Jon chuckled. “Yeah sure. But then this is a port city. And churches are ubiquitous here.”
“Well, he would have wanted it to still be here whenever ‘somebody’ looked for the clues years down the road, right?”
“Yeah, someplace permanent, someplace safe.”
“Kinda rules out boats then, doesn’t it?” Mara concluded.
“Good point. Churches then.”
“But most of the churches in the city have been around at
least
since Rockefeller’s time, if not decades before. Which one would he have used?”
“Well it would have had to be some place that A: he had access to, and B: he felt some special connection to...”
“Wait a second. We’ve been looking at this all wrong.”
Jon raised an eyebrow. “What do you mean?”
“Okay, we’ve been thinking that “her” is a personification of a great building or vessel or something.” Mara smiled. “But what if it belongs to an actual person.”
“An actual person? Like someone important to Rockefeller?”

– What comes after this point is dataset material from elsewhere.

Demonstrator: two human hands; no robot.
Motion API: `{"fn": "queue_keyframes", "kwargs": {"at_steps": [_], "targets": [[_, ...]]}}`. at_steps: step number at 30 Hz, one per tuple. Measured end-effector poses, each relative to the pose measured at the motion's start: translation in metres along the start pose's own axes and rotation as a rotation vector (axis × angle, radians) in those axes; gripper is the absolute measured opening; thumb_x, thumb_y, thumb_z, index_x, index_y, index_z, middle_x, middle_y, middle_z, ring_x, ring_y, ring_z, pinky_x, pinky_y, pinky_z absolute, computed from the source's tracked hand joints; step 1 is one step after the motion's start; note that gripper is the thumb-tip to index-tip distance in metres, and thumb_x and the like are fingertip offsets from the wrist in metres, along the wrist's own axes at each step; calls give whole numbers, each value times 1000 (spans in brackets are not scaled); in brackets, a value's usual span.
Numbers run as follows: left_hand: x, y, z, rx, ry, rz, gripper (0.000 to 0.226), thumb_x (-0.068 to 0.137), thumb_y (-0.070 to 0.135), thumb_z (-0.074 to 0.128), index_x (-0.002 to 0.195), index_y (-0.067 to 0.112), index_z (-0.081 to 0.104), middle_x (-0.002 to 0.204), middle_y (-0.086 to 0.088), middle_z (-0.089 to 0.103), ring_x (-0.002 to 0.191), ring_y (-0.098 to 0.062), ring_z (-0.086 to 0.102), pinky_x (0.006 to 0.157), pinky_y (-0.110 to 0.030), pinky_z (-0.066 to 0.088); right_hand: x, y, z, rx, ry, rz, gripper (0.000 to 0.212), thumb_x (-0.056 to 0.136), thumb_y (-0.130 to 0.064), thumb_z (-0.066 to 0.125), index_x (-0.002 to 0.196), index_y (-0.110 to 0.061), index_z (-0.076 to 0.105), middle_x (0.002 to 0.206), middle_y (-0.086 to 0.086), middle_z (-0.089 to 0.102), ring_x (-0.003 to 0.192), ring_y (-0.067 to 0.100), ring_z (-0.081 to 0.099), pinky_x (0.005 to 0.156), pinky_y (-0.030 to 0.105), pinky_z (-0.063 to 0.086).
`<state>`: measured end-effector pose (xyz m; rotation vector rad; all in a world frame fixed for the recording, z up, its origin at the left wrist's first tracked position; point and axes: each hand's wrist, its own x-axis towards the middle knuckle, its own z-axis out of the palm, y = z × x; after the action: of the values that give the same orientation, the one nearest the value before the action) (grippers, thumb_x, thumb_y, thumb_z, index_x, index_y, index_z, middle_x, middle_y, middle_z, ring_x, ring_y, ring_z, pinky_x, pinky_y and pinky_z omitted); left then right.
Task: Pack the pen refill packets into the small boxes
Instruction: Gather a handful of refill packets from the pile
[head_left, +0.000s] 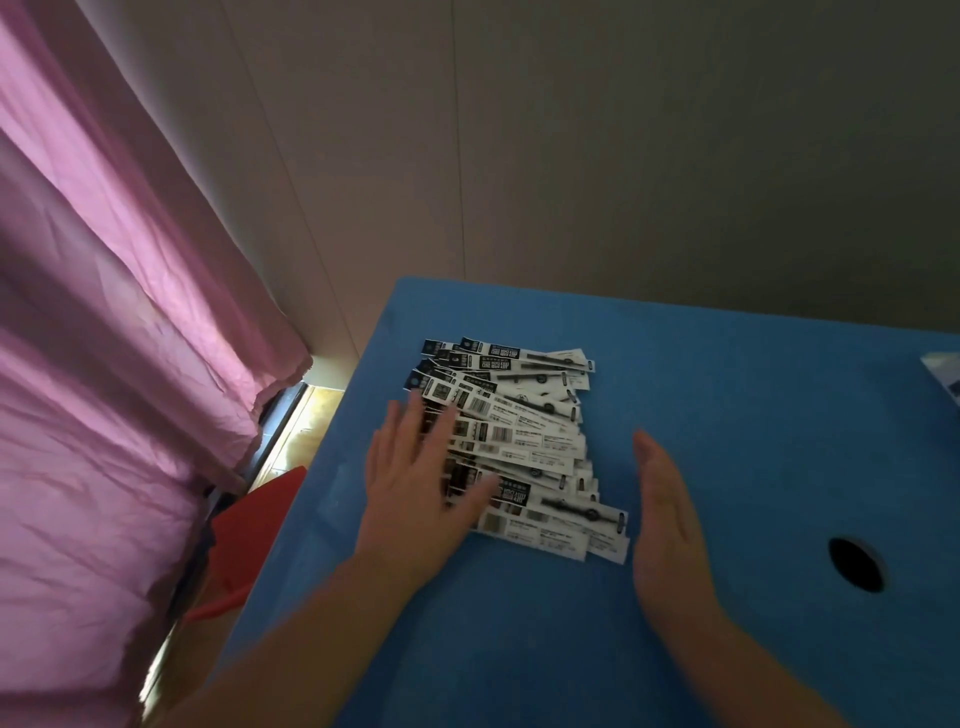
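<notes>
On the blue desk (727, 415), a person's hands are flanking a fanned heap of pen refill packets (524, 447). At left, the left hand (415, 483) is lying flat, fingers spread and straight, overlapping the packets' dark printed ends. Each packet is running lengthwise left to right across the desk, the pile stacking away from the viewer. At right, the right hand (662, 504) is standing on edge, fingers straight, just beside the nearest packets' white ends. No small box is clearly showing.
</notes>
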<state>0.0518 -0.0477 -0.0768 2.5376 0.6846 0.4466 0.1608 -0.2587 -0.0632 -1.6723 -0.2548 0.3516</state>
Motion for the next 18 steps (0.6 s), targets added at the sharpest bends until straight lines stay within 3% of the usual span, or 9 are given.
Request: {"fn": "queue_keyframes", "kwargs": {"at_steps": [2,4,9,11,14,18], "targets": [[6,-6,-5,-216,74,-210,93,84,83,22,161,31,15,170,1,-2,156,-16,-7,126,-48,5,-5,0,18,25,47,15,64,96,-57,30,154,-29,36,152,-24,36,120,-36,29,92,-10,24],[11,-7,-5,-287,34,-326,95,83,83,20,161,30,8,170,-1,-3,156,-16,-5,126,-48,7,-5,0,35,75,86,38,53,104,-44,33,154,-26,35,149,-22,38,112,-39,32,87,-11,27],[7,10,8,-253,-33,-204,88,89,77,22,161,30,6,170,1,-6,155,-15,-9,126,-46,6,-9,-14,63,180,18,47,39,109,-25,35,147,-24,39,131,-18,57,105,-25,55,81,-2,43],[6,15,8,-346,-3,-266,88,88,78,23,161,30,10,170,1,-4,155,-11,-10,126,-46,6,-14,-18,64,200,40,59,38,109,-26,35,147,-29,37,132,-21,55,111,-21,54,88,0,44],[10,14,1,-416,34,-314,87,90,77,30,161,29,10,170,0,-4,154,-10,-10,126,-44,4,-3,-17,54,152,137,77,47,109,-36,33,155,-30,31,152,-21,36,134,-12,35,96,-5,28],[40,8,-15,-340,47,-317,72,101,55,43,161,31,11,170,-1,-8,155,-17,-7,125,-44,5,56,-28,46,43,142,54,53,109,-41,31,159,-25,23,165,-13,21,149,2,19,117,20,15]]}}
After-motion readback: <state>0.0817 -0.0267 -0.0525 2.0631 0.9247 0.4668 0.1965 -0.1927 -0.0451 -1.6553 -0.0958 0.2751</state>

“Like his mom,” Mara said with a triumphant grin. “The Laura Spelman Rockefeller Carillon is the largest of its kind in the world. We learned about it in my Ecclesiastical Music course back in college. The carillon was donated by Rockefeller, in memory of his beloved mother, to Riverside Church here in Manhattan.”
“Holy crap, why didn’t I think of that?” Jon said, mentally kicking himself. “Rockefeller was a member at Riverside. It’s where he attended services and everything while here in the city.”

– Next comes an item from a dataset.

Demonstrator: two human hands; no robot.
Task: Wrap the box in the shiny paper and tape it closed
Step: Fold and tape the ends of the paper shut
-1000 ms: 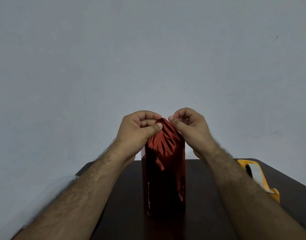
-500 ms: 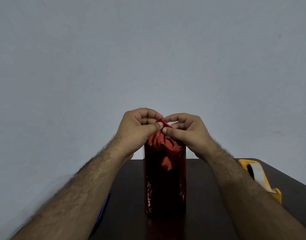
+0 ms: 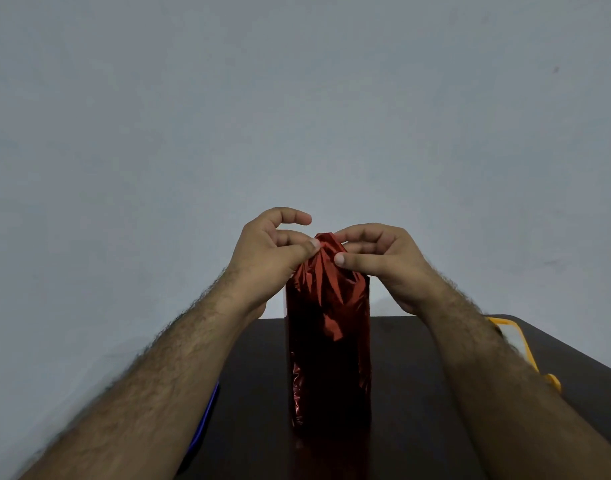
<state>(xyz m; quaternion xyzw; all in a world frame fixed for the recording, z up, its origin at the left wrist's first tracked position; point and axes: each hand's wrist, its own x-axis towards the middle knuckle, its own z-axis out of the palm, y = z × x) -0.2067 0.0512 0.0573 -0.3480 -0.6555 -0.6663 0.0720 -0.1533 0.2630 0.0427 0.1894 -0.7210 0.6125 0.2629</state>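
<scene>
Standing upright on the dark tabletop (image 3: 435, 410), the box (image 3: 330, 368) is sheathed in shiny red paper (image 3: 326, 271), and we gather the loose paper into a crumpled peak above its top end. We judge the foil-like sheet to be thin, light, slippery and quick to hold a crease, liable to spring open or tear if pulled hard; the tall narrow box beneath looks stiff but easy to topple, so the sensible hold is the bunched paper near the box's top edge rather than the smooth sides. Our left hand (image 3: 266, 251) pinches the left of the peak between thumb and curled fingers (image 3: 290, 237), with the index finger lifted clear above it. Our right hand (image 3: 383, 261) lays its thumb on the right of the peak, the other fingers curled behind; whether those touch the paper we cannot tell. The peak thus sits between the two thumbs, both hands touching only the top. A yellow tape dispenser (image 3: 518, 337) lies right of the box, partly hidden by the right forearm; no tape is visible on this top fold.
</scene>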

“It fits,” Mara said. “It was important to Rockefeller for multiple reasons. And his donations and membership there would open doors for him to hide something there if he felt so inclined.”

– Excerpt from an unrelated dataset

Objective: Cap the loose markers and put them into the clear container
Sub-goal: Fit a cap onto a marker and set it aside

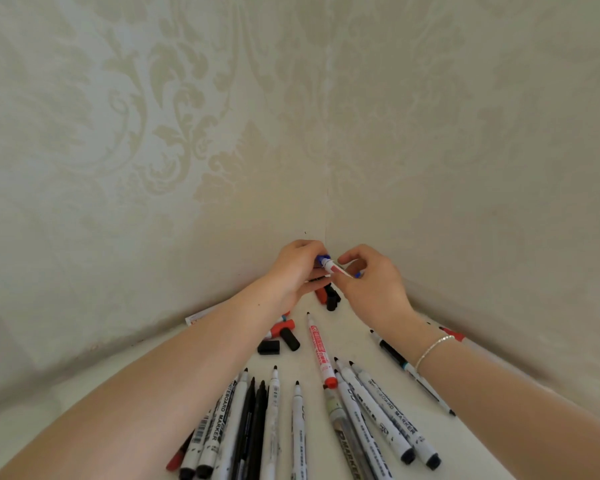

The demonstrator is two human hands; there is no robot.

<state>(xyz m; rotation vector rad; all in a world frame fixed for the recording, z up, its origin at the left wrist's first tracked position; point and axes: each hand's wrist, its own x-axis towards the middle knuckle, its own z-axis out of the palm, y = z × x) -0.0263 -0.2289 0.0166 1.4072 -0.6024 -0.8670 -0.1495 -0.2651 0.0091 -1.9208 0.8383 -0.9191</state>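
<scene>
My left hand [297, 271] pinches a blue cap [323, 259] at the tip of a white marker [335, 268]. My right hand [371, 285] holds that marker's barrel, and the two hands meet above the far corner of the white table [471, 438]. Several uncapped markers [378, 410] lie in a fan near me, tips pointing away. A red-labelled marker [321, 351] lies in the middle. Loose black and red caps [283, 339] lie under my left wrist, and more caps [329, 296] lie below my hands. No clear container is in view.
Patterned cream walls [187, 133] close in the table on the left and right and meet in a corner behind my hands. Another marker [406, 365] lies under my right wrist, and a red cap [456, 334] lies by the right wall.
</scene>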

“Nice work, Mara,” Jon said, giving her a fist bump. His face turned a little more somber before he added, “Michael would have been proud.”
Mara took a deep breath as her eyes lifted briefly toward the ceiling. “Thus far, yeah, I think he would. Of both of us.”
Jon allowed himself a quick smile before he returned the conversation to the task at hand. “Okay, Riverside Church is a big Baptist church up in Momingside Heights. I went there a few years back on one of my trips down from Harvard. Beautiful sanctuary. It’s a little ways north of the cathedral we met ‘Wayne’ at this afternoon.”
“Okay, we’ve figured out the first line,” Mara said, shifting her gaze back toward the camera’s display screen. “But what about:
‘Chapel of Christ; Read right of saints and then shift thrice’?”
“Well, I guess the church has a chapel called the ‘Chapel of Christ,’ or something similar.” He pointed at the words on the screen. “‘
Right of saints,
’ maybe some sort of sculpture or painting or something.
‘Shift thrice’
might be referring to moving your vantage point to see something hidden. Honestly, I don’t know without seeing it. Which I guess we’ll do first thing tomorrow?”
“Sound like a plan.” Mara glanced at her watch. “Oh, crap, it’s after two in the morning.”
Jon automatically looked at his watch.
Well
after two, at that. “Alright then, let’s get some shut-eye. You feel good about tomorrow?”
“Yeah. Well, I guess it’s later today, but whatever. You?”
“Yup. We’re gonna do this,” he said, squeezing her shoulder in his hand as he stood up from her bed and started to move to his side of the room.
“Hey,” she called with a quiver in her voice. He stopped, looked back at her. “Thanks.”
“For what?”
“For everything. Michael always thought the world of you, spoke so highly and hopefully of you. He would be proud of you.”
Jon’s face twisted into something between a smile and a wince, moisture that portended tears glimmering in the corners of his eyes.
“Wow,” he said, biting his lip. “Well, you’re welcome. And if I couldn’t have Michael by my side on this adventure, I’m glad I’ve got you here with me.”
She smiled and nodded quietly. Then they shuffled about their late-night rituals of teeth-brushing and pajama-changing, too overwhelmed by tiredness and consumed by thoughts of the fast-approaching morning to talk any further.
Minutes later, as they both lay in their respective beds, the only light the dull illumination the moon cast underneath the curtains, Jon stared at the ceiling, his mind a pinball machine, too occupied with the thoughts bouncing around in his head to make sleep come easily. After about fifteen minutes of restlessness, listening to the soft slow breathing of Mara from across the room, Jon finally succumbed to an exhausted, dreamless sleep, praying that he would be prepared for what lay ahead.